--- INFORMATION PROVIDED ---
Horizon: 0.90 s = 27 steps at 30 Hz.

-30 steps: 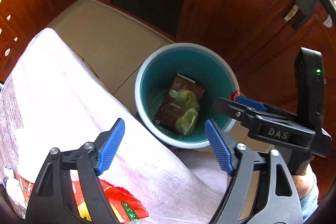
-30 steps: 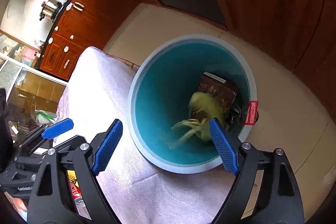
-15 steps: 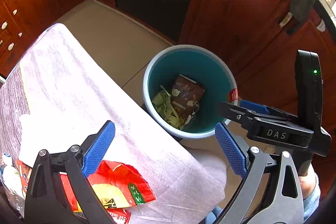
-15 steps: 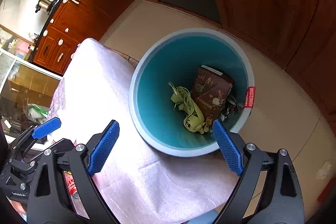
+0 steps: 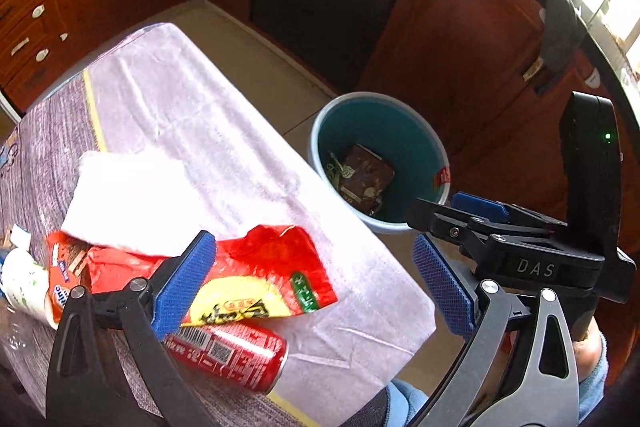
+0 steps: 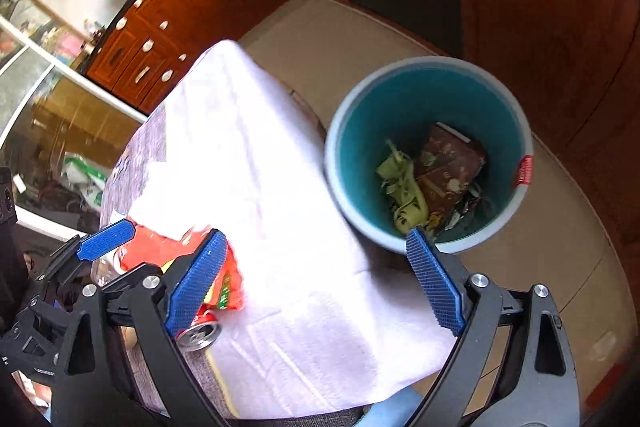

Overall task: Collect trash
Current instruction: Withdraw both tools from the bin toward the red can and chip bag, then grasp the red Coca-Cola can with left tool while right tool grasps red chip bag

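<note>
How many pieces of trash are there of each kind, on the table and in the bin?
Red snack wrapper on the table: 1
Red drink can on the table: 1
White tissue on the table: 1
Brown carton in the teal bin: 1
Green peel scraps in the bin: 1 clump
Total: 5

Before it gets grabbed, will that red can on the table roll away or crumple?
The red can lies on its side, so a nudge would probably roll it. It looks like thin metal with its top opened, likely light and easily dented. The snack wrapper overlapping it may slip off.

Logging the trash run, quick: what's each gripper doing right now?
Left gripper: open, holding nothing, above the red wrapper.
Right gripper: open, empty, beside the bin.
</note>
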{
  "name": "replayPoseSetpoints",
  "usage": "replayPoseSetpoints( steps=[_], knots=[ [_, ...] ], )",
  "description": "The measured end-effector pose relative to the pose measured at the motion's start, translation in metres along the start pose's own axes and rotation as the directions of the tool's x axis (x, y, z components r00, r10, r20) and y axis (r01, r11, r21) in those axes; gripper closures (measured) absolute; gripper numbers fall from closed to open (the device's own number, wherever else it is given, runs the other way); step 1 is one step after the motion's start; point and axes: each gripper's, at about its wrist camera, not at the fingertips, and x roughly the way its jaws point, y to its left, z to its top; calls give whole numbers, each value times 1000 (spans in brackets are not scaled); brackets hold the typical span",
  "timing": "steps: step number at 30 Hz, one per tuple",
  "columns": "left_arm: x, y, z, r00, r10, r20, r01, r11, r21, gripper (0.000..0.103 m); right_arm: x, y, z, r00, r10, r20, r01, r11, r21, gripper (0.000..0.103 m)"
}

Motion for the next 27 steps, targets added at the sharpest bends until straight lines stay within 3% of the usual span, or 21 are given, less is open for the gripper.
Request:
replayPoseSetpoints(
  steps=[11, 16, 20, 27],
  knots=[
    [-42, 84, -64, 997, 57, 49, -50, 990, -133, 4, 14, 75, -32, 998, 11, -65, -20, 990, -140, 11],
    [-48, 116, -83, 999, 34, 40, -23, 969, -245, 4, 21, 86, -41, 996, 2, -88, -16, 986, -164, 11],
    [-27, 119, -94, 1000, -9, 4, 10, 948, -317, 4, 26, 80, -41, 995, -1, -95, -12, 991, -136, 11],
    [3, 87, -88, 999, 6, -47, -20, 953, -304, 4, 28, 67, -39, 996, -2, -91, -10, 992, -125, 11]
  ],
)
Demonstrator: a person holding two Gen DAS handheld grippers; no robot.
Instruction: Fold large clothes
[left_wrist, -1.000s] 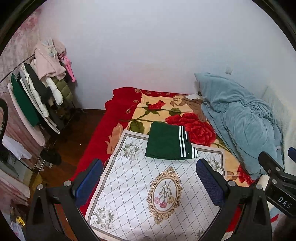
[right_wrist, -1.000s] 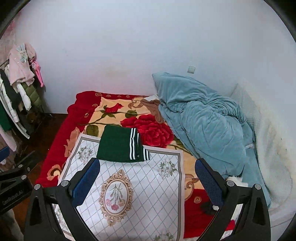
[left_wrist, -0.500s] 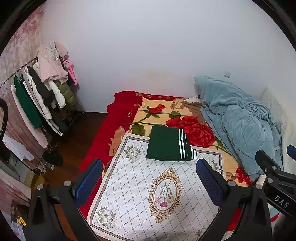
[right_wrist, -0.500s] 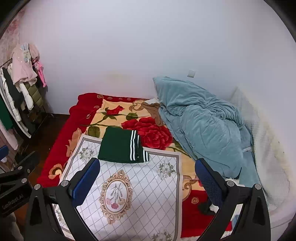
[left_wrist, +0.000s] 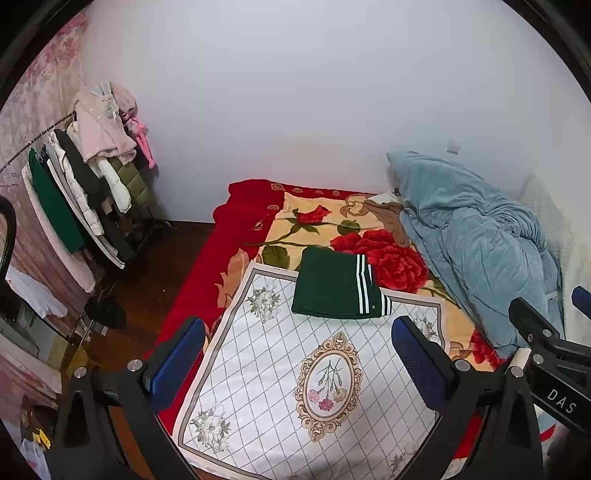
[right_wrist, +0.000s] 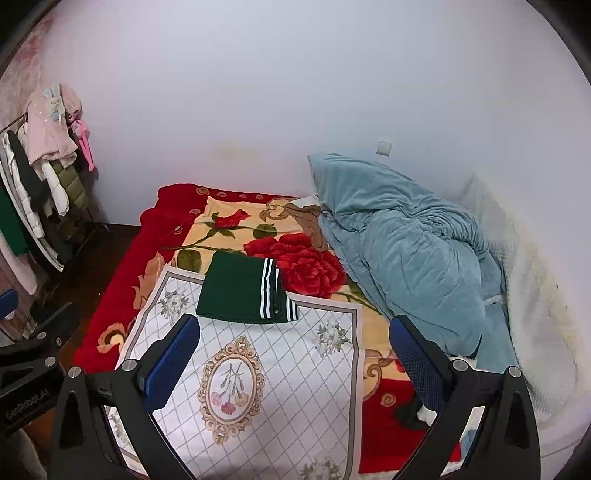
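Left claw (left_wrist: 297, 354) and right claw (right_wrist: 293, 350) both wide, empty, held above the bed. Folded dark-green garment with white stripes (left_wrist: 338, 288) lies ahead on the white floral-patterned cloth (left_wrist: 295, 369), far edge, well apart. Right claw looks slightly nearer.

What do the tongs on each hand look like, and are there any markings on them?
Both tongs, left and right, have black angular frames, silver bolts and blue textured pads. White lettering shows on their bodies: "DAS" on the right one, "GenRobot.AI" on the left. No sleeves or cables are visible.
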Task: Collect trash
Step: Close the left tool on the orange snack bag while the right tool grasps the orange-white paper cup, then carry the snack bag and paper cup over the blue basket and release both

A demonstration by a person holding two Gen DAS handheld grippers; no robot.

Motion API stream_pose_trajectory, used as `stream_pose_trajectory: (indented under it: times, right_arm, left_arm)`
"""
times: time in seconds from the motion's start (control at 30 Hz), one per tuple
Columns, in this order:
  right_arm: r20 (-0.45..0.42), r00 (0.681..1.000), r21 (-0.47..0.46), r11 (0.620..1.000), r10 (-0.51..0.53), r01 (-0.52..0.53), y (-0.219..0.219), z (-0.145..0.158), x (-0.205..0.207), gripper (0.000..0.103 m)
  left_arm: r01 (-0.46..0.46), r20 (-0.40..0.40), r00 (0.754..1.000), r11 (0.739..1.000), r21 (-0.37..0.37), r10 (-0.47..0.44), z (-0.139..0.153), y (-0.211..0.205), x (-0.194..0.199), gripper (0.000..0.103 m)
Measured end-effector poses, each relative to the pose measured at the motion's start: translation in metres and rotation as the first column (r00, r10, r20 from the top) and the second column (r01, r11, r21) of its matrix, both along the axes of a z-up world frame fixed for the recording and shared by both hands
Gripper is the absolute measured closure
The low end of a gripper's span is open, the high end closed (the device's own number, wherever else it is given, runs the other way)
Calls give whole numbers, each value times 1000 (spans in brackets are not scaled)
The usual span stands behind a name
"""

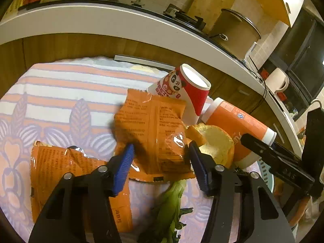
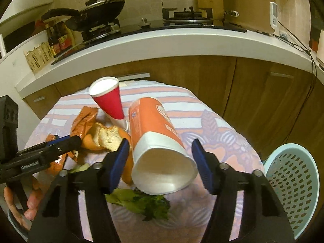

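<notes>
Round table under a striped, leaf-patterned cloth (image 1: 60, 93) (image 2: 212, 125), filling both views, with a white-edged kitchen counter (image 2: 162, 40) behind at twelve o'clock. Only in the right wrist view: a pale blue perforated basket (image 2: 293, 174) at four o'clock, beside the table edge. Orange-and-white tumbler (image 2: 158, 141) (image 1: 237, 125) lying on its side, open mouth toward the right camera; in the left view, seen side-on at three o'clock. Right gripper (image 2: 161, 156) spread wide, blue pads to either side of the tumbler's mouth, contact not discernible. Orange snack wrapper (image 1: 154, 133) (image 2: 84, 121) between the spread fingers of the left gripper (image 1: 162, 158), wide apart, gripping nothing; whether touching the foil, cannot tell. Second orange wrapper (image 1: 66, 174) at eight o'clock, clear only in the left view. Red panda-print paper cup (image 1: 188, 89) (image 2: 110, 99) tipped over at one o'clock; panda face hidden in the right view. Bread roll (image 1: 214, 143) (image 2: 105, 135) torn open, between wrapper and tumbler. Green leafy stalk (image 1: 172, 202) (image 2: 141, 202) at six o'clock in both.
</notes>
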State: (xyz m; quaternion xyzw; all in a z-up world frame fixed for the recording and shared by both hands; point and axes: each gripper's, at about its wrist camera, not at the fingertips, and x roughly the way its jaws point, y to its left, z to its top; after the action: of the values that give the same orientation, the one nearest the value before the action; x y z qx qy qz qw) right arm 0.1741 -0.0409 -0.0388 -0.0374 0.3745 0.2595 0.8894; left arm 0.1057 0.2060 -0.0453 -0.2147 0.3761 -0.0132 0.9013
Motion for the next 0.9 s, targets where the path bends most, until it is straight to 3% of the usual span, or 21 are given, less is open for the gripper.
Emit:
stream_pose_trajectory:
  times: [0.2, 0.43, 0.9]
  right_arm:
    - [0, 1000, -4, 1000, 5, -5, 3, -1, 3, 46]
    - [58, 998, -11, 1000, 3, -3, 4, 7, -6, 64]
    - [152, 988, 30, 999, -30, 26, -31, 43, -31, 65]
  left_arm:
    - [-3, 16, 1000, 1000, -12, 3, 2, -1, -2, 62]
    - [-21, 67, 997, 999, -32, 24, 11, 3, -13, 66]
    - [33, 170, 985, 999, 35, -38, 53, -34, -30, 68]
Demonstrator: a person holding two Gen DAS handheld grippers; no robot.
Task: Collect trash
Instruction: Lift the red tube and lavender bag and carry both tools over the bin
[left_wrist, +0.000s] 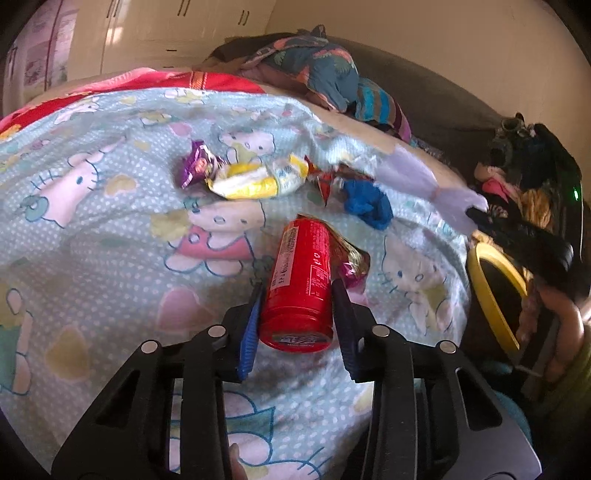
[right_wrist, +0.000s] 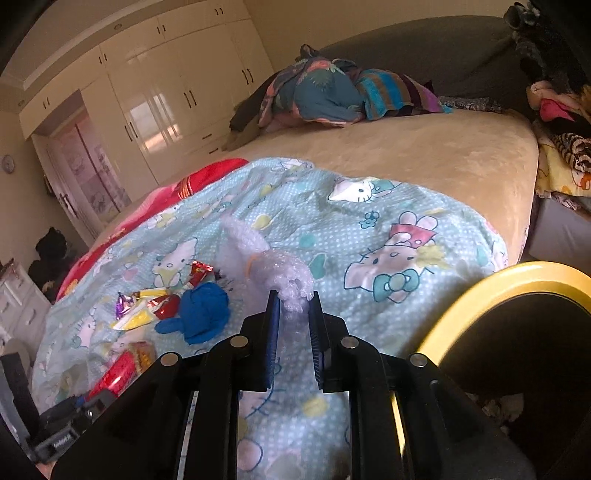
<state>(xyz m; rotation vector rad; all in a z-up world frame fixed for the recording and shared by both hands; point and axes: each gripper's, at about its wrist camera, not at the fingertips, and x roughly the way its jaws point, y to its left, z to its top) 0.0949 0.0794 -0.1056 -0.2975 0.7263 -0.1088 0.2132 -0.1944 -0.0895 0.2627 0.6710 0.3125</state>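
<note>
Beside the red can, crumpled wrappers.

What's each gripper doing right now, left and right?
Left gripper: closed on the red can, pads against both its sides.
Right gripper: closed on a strip of bubble wrap, beside the yellow-rimmed bin.

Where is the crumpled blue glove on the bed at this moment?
In the left wrist view the blue glove lies on the cartoon-cat sheet, beyond the red can and just right of the red wrapper. The right wrist view shows it left of the bubble wrap.
</note>
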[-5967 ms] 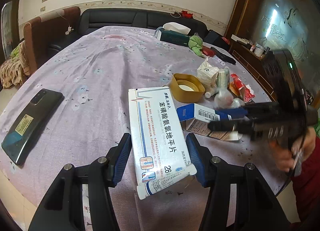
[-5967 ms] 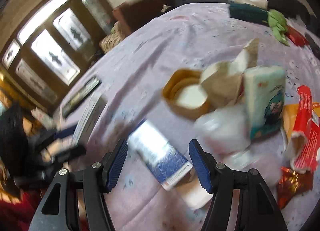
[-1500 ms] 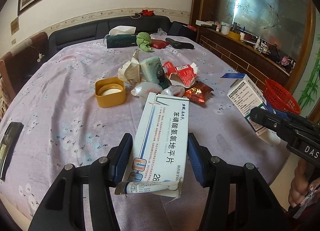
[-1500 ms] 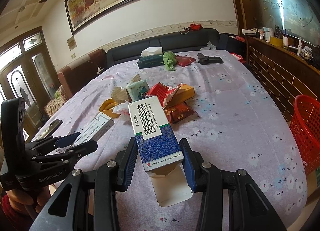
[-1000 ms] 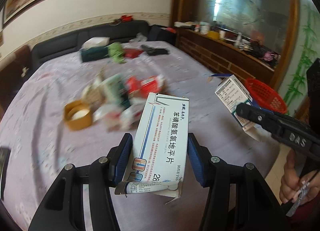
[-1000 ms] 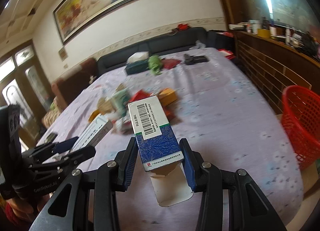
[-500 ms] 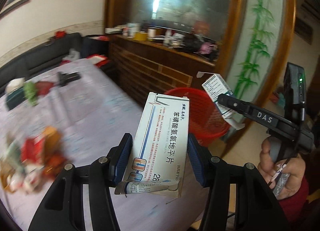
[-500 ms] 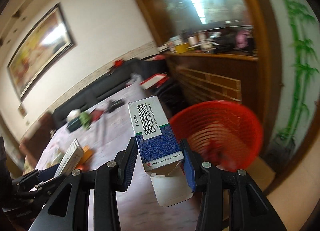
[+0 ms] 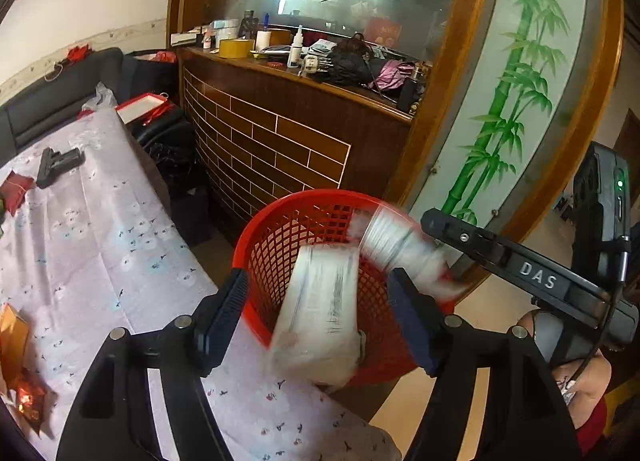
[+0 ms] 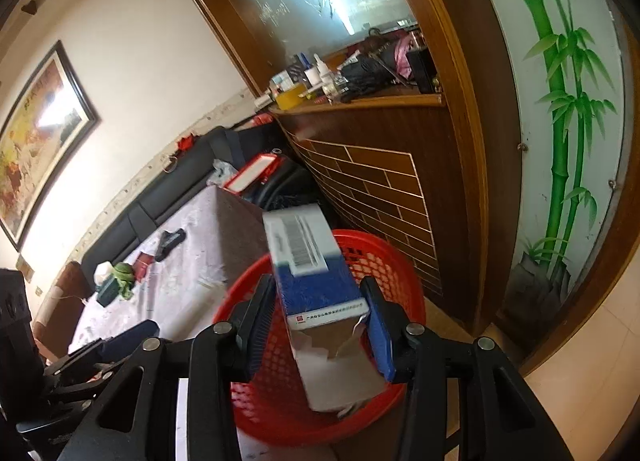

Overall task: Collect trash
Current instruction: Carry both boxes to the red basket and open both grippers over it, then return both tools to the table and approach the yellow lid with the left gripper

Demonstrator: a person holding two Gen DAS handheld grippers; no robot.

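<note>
A red mesh basket (image 9: pixel 280 205) stands on the floor beside the table's end. My left gripper (image 9: pixel 316 275) hangs over it, jaws opening and wide. A white medicine box (image 9: pixel 320 313), blurred, drops between them clear of both pads. My right gripper (image 10: pixel 316 281) is over the same basket (image 10: pixel 400 257), jaws opening. A blue-and-white box (image 10: pixel 316 293) with a barcode slips down between its pads, open flap lowest, with a gap at each side. In the left wrist view this box (image 9: pixel 396 245) is a blur at the right gripper's (image 9: pixel 432 225) tips.
The lilac-clothed table (image 9: pixel 100 221) lies to the left with a black object (image 9: pixel 60 163) and red and gold wrappers (image 9: pixel 24 401). A brick-patterned wooden counter (image 9: pixel 280 141) and a bamboo-painted panel (image 9: pixel 500 121) stand close behind the basket. A person's hand (image 9: pixel 580 381) is at lower right.
Both grippers swung from above the table to over the red basket. Their jaws widened, and both boxes came loose and are dropping toward the basket.
</note>
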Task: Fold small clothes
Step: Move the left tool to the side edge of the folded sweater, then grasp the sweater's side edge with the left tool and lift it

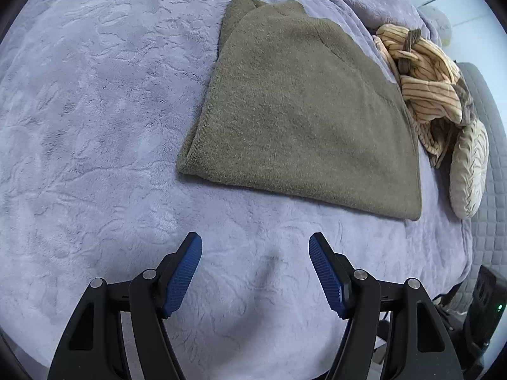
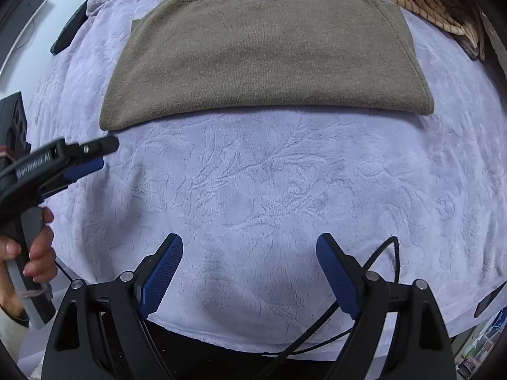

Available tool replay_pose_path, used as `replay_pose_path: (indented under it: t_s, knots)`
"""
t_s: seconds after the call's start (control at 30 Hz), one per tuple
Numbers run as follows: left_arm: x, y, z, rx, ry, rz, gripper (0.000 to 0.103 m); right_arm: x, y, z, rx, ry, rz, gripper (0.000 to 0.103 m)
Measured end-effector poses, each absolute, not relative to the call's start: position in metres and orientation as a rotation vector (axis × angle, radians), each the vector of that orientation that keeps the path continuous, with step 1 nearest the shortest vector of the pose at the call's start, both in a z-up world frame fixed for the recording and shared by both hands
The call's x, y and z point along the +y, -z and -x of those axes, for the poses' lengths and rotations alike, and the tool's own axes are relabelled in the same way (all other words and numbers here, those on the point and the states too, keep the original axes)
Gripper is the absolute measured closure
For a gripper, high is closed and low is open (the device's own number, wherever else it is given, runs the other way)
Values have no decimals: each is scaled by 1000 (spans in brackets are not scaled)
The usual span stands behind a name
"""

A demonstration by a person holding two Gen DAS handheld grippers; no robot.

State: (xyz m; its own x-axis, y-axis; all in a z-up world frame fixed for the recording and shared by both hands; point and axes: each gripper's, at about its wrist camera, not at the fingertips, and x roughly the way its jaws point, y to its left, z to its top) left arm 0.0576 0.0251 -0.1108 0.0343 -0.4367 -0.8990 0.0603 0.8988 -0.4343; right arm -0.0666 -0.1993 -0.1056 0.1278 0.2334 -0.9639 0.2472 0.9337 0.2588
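Observation:
An olive-brown knit garment [image 1: 301, 107] lies folded flat on the lavender blanket [image 1: 95, 126]; it also shows in the right wrist view [image 2: 266, 53]. My left gripper [image 1: 255, 240] is open and empty, hovering over the blanket just short of the garment's near edge. It shows from the side in the right wrist view [image 2: 104, 155], near the garment's left corner. My right gripper [image 2: 248, 242] is open and empty, over bare blanket [image 2: 253, 174] well in front of the garment's folded edge.
A crumpled heap of cream striped clothes [image 1: 424, 85] lies to the right of the garment, and shows in the right wrist view [image 2: 424, 0]. A dark flat object [image 2: 69, 28] lies at the blanket's far left. A black cable [image 2: 374, 262] runs by my right gripper.

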Motion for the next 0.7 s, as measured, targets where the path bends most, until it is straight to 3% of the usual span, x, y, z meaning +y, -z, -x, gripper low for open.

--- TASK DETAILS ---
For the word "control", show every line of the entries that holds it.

--- TASK RESULT ---
times: time in seconds from the motion's start (control at 30 Hz), one per tuple
t_s: seconds after the call's start (control at 30 Hz), one per tuple

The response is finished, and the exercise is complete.